Are those forces being reversed today? To answer that question, the Brookings researchers took three measures of globalization suggested above: goods, money, and people.

Global trade in goods has indeed slowed, as has the pace of international integration. Merchandise exports as a share of gross domestic product is now almost twice what it was in 1913. But at 15.1 percent, it has retreated from 2008’s all-time high of 19.7 percent.

The flow of capital has changed since the early twentieth century with foreign direct investment (FDI) displacing debt. The value of FDI as a share of developing world income has risen for a quarter of a century, but the rate of growth has diminished since 2012.

On the people front, “the share of the global population accounted for by migrants is at an all-time high” but its growth rate “has slowed over the past five-year period.” The proportion of the U.S. population born abroad is near its all-time high.

The Brookings study did not account for trade growth in services, a growing segment of the global economy, leading the report’s authors “to doubt that trade’s role in the global economy is bound to diminish.

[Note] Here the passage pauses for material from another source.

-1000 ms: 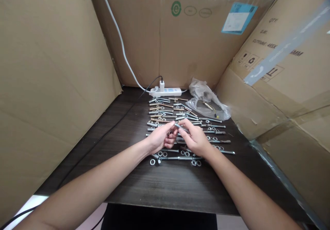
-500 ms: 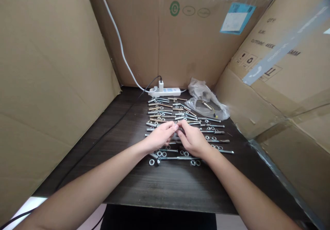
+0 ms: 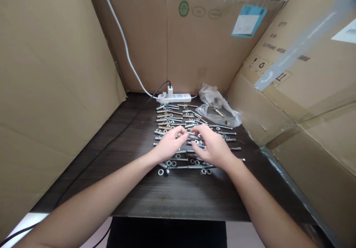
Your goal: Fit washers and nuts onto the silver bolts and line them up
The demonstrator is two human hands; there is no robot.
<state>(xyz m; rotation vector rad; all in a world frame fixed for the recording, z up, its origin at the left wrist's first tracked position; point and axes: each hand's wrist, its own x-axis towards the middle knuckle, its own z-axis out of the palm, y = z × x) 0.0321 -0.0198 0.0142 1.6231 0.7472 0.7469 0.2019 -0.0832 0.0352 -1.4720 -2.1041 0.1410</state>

While trade in services is considerably smaller than trade in goods, its value as a share of global GDP has doubled in the past 30 years and has proved more resilient during the recent trade slowdown, standing today at record levels.”

As shifts in trade growth have gone from goods to services, and in foreign capital away from debt to FDI, migration patterns have also changed “towards a more diverse set of origin countries concentrated in a shrinking pool of prime destination countries.”

So it is reasonable to conclude that globalization is not in retreat, but it is slowing and changing. The era of hyper-globalization characterized by the past two decades is indeed over, the report concluded. The question, then, is what will come next. The Brookings report speculates “that the coming years will be characterized either by stabilization in the level of globalization, or further growth in the degree of integration but at a more modest pace than in the past.”